(Dataset items)

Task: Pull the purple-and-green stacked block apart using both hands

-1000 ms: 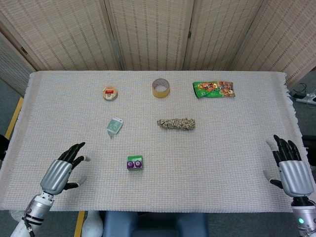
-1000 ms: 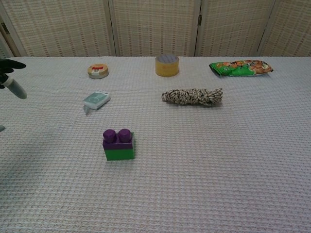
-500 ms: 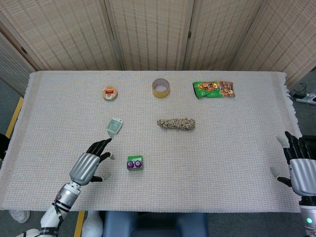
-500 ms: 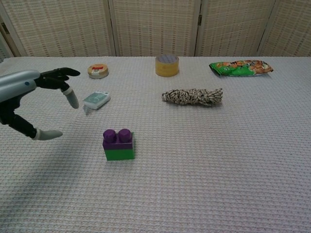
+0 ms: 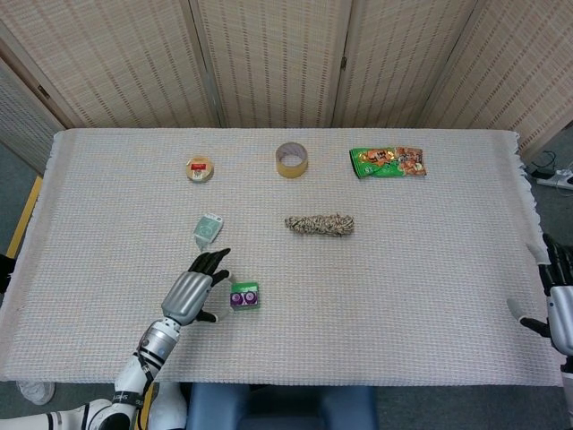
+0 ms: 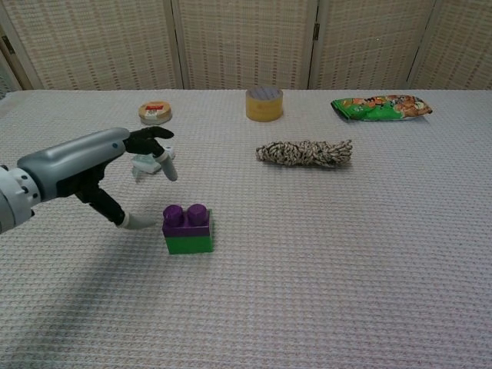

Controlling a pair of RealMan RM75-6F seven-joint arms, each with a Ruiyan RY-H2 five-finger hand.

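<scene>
The stacked block [image 5: 244, 296] [image 6: 187, 229] stands on the cloth near the table's front, a purple piece with two studs on a green piece. My left hand [image 5: 193, 293] [image 6: 92, 167] hovers just left of it, fingers spread and empty, the thumb tip almost at the block's left side. My right hand [image 5: 560, 305] sits at the far right edge of the head view, mostly cut off, fingers apart, far from the block. The chest view does not show it.
A small teal packet [image 5: 207, 229] [image 6: 151, 159] lies just behind my left hand. Further back are a rope bundle [image 5: 320, 224], a tape roll [image 5: 291, 159], a small round tin [image 5: 200, 168] and a green snack bag [image 5: 388, 162]. Woven screens stand behind the table.
My left hand has swept rightward across the cloth to just beside the block. My right hand has drifted further right, toward the frame edge. The block has not moved.
</scene>
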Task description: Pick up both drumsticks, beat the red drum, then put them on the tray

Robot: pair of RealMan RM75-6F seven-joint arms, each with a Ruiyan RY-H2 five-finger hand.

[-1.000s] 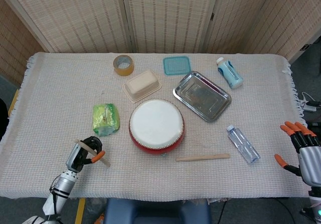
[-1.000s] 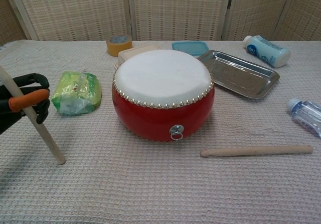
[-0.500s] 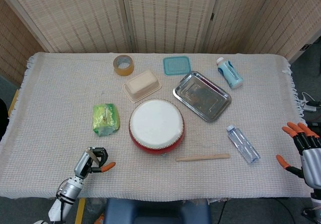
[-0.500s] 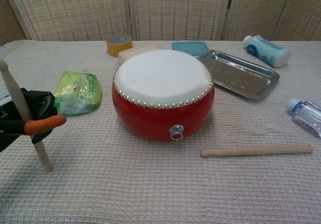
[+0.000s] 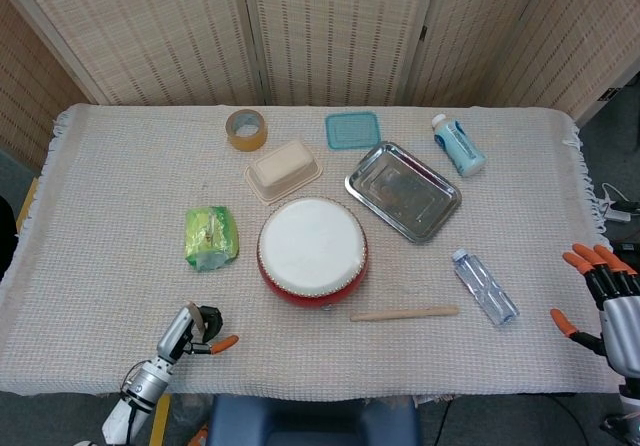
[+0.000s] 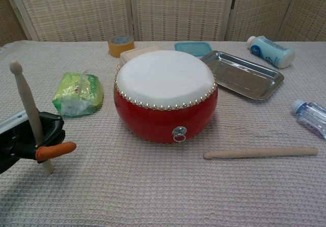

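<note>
The red drum [image 5: 312, 247] [image 6: 165, 94] with a white skin stands mid-table. My left hand [image 5: 188, 332] [image 6: 35, 141] grips one wooden drumstick [image 6: 29, 111] near the table's front left; the stick stands nearly upright, tip up. From the head view the stick is almost end-on. The second drumstick [image 5: 404, 314] [image 6: 261, 152] lies flat on the cloth in front of the drum, to its right. My right hand [image 5: 600, 296] hovers at the table's right edge, fingers spread, holding nothing. The steel tray [image 5: 402, 190] [image 6: 243, 74] sits behind the drum to the right.
A green packet [image 5: 210, 236] [image 6: 78, 93] lies left of the drum. A plastic bottle [image 5: 484, 286] [image 6: 309, 116] lies right of the loose stick. A beige box [image 5: 284, 169], tape roll [image 5: 246, 129], teal lid [image 5: 352, 130] and blue-white bottle [image 5: 458, 145] line the back.
My left hand has drawn back toward the table's front edge with the drumstick, which has swung from slanted to nearly upright. The right hand has barely moved.
</note>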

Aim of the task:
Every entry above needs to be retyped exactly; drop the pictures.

Result of this exercise:
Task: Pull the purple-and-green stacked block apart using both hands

-1000 ms: 
-1000 ms: 
-500 ms: 
-500 ms: 
+0 ms: 
+0 ms: 

Controlling a pair of RealMan RM75-6F seven-joint arms, each with a Ruiyan RY-H2 five-finger hand.

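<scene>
The stacked block [image 5: 244, 296] [image 6: 187, 229] stands on the cloth near the table's front, a purple piece with two studs on a green piece. My left hand [image 5: 193, 293] [image 6: 92, 167] hovers just left of it, fingers spread and empty, the thumb tip almost at the block's left side. My right hand [image 5: 560, 305] sits at the far right edge of the head view, mostly cut off, fingers apart, far from the block. The chest view does not show it.
A small teal packet [image 5: 207, 229] [image 6: 151, 159] lies just behind my left hand. Further back are a rope bundle [image 5: 320, 224], a tape roll [image 5: 291, 159], a small round tin [image 5: 200, 168] and a green snack bag [image 5: 388, 162]. Woven screens stand behind the table.
My left hand has swept rightward across the cloth to just beside the block. My right hand has drifted further right, toward the frame edge. The block has not moved.
</scene>
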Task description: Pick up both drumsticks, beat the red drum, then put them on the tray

Robot: pair of RealMan RM75-6F seven-joint arms, each with a Ruiyan RY-H2 five-finger hand.

[-1.000s] 
[-1.000s] 
[-0.500s] 
[-0.500s] 
[+0.000s] 
[+0.000s] 

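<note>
The red drum [image 5: 312, 247] [image 6: 165, 94] with a white skin stands mid-table. My left hand [image 5: 188, 332] [image 6: 35, 141] grips one wooden drumstick [image 6: 29, 111] near the table's front left; the stick stands nearly upright, tip up. From the head view the stick is almost end-on. The second drumstick [image 5: 404, 314] [image 6: 261, 152] lies flat on the cloth in front of the drum, to its right. My right hand [image 5: 600, 296] hovers at the table's right edge, fingers spread, holding nothing. The steel tray [image 5: 402, 190] [image 6: 243, 74] sits behind the drum to the right.
A green packet [image 5: 210, 236] [image 6: 78, 93] lies left of the drum. A plastic bottle [image 5: 484, 286] [image 6: 309, 116] lies right of the loose stick. A beige box [image 5: 284, 169], tape roll [image 5: 246, 129], teal lid [image 5: 352, 130] and blue-white bottle [image 5: 458, 145] line the back.
My left hand has drawn back toward the table's front edge with the drumstick, which has swung from slanted to nearly upright. The right hand has barely moved.
</note>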

Nothing else remains for the exercise.